■ **Aim of the task**
Return, word for word, the lines of the listing below from the one with "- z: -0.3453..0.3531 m" through the one with "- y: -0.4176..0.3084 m", and no other lines.
· · · · ·
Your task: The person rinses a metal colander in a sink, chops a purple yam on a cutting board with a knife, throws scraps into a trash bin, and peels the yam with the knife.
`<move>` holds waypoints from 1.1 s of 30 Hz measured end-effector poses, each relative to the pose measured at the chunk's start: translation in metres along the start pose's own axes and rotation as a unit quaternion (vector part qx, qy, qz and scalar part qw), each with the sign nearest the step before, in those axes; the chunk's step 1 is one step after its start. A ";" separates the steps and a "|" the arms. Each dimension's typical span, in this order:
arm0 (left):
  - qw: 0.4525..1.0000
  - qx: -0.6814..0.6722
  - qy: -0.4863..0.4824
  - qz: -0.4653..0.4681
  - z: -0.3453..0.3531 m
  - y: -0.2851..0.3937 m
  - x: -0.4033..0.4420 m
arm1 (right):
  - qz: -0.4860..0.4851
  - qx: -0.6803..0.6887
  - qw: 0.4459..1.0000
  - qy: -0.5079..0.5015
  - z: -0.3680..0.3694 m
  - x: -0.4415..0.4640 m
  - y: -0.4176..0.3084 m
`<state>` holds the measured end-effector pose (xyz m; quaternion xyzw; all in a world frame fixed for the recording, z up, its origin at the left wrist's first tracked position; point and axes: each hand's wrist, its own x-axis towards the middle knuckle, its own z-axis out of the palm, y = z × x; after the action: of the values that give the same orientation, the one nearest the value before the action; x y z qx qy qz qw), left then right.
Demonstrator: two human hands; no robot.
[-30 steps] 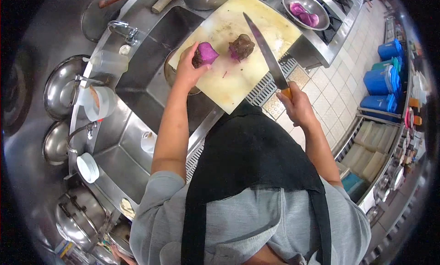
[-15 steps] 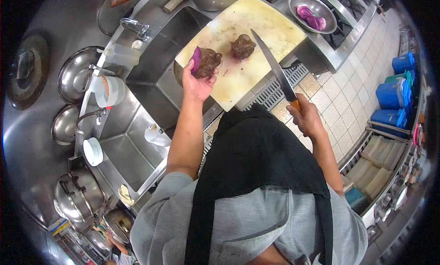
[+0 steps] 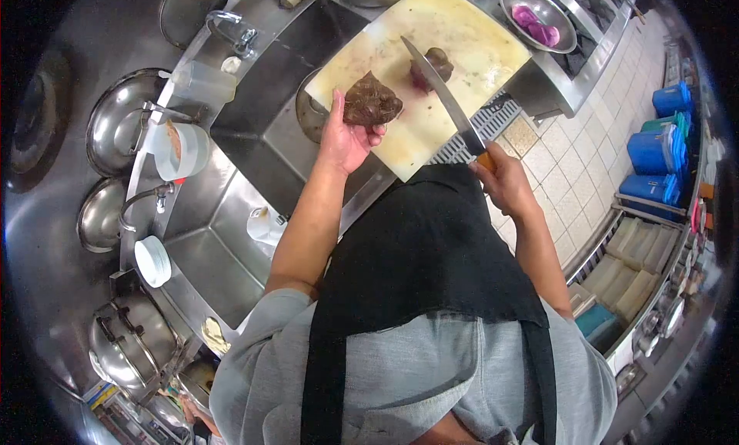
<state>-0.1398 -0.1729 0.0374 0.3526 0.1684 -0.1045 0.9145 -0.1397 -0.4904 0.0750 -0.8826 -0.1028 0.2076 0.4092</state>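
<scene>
Holding a rough brown root (image 3: pixel 372 101) from below and from its left side, the left hand (image 3: pixel 344 143) has its fingers clamped on it, over the left part of a yellowish-white cutting board (image 3: pixel 493 58). The fingers of the right hand (image 3: pixel 506 183) are closed around the orange-brown handle of a long knife (image 3: pixel 456 110), whose blade slants up and leftward above the board. Along its upper part the blade passes in front of a second brown root (image 3: pixel 440 58), which lies on the board with a reddish-purple side showing; whether blade and root touch cannot be told. The board reaches over one side of a steel sink (image 3: pixel 250 98). Beyond the board's right corner, a metal bowl (image 3: pixel 564 20) with purple pieces (image 3: pixel 545 35) inside rests on a stove (image 3: pixel 567 87). Left of the left forearm is a second sink (image 3: pixel 196 252), with a white jug (image 3: pixel 263 226) near its right edge. Blue bins (image 3: pixel 653 154) stand at the far right, across the tiled floor (image 3: pixel 566 172).
</scene>
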 end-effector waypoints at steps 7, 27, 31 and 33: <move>0.999 0.039 0.015 0.022 -0.011 0.020 0.006 | 0.038 0.023 0.999 -0.014 0.001 0.006 -0.005; 0.789 0.554 0.255 0.070 -0.019 0.066 0.076 | 0.169 0.100 0.979 0.060 -0.015 0.001 0.000; 0.587 0.689 0.272 0.327 -0.013 0.062 0.074 | 0.185 0.095 0.977 0.055 -0.017 -0.002 -0.002; 0.650 0.658 0.216 0.313 0.025 0.064 0.067 | 0.187 0.092 0.976 0.066 -0.016 0.000 0.004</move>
<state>-0.0523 -0.1479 0.0684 0.9062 0.1277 0.1832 0.3591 -0.1320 -0.5043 0.0810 -0.8563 0.1108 0.2300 0.4490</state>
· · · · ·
■ **Task answer**
  - z: -0.3453..0.3531 m
  - y: -0.2851..0.3937 m
  - x: -0.4033..0.4420 m
arm1 (right):
  - qz: -0.4860..0.4851
  - qx: -0.6803..0.6887
  - qw: 0.4459..1.0000
  - qy: -0.5079..0.5015
  - z: -0.3680..0.3694 m
  - x: -0.4415..0.4640 m
  - y: -0.4176..0.3084 m

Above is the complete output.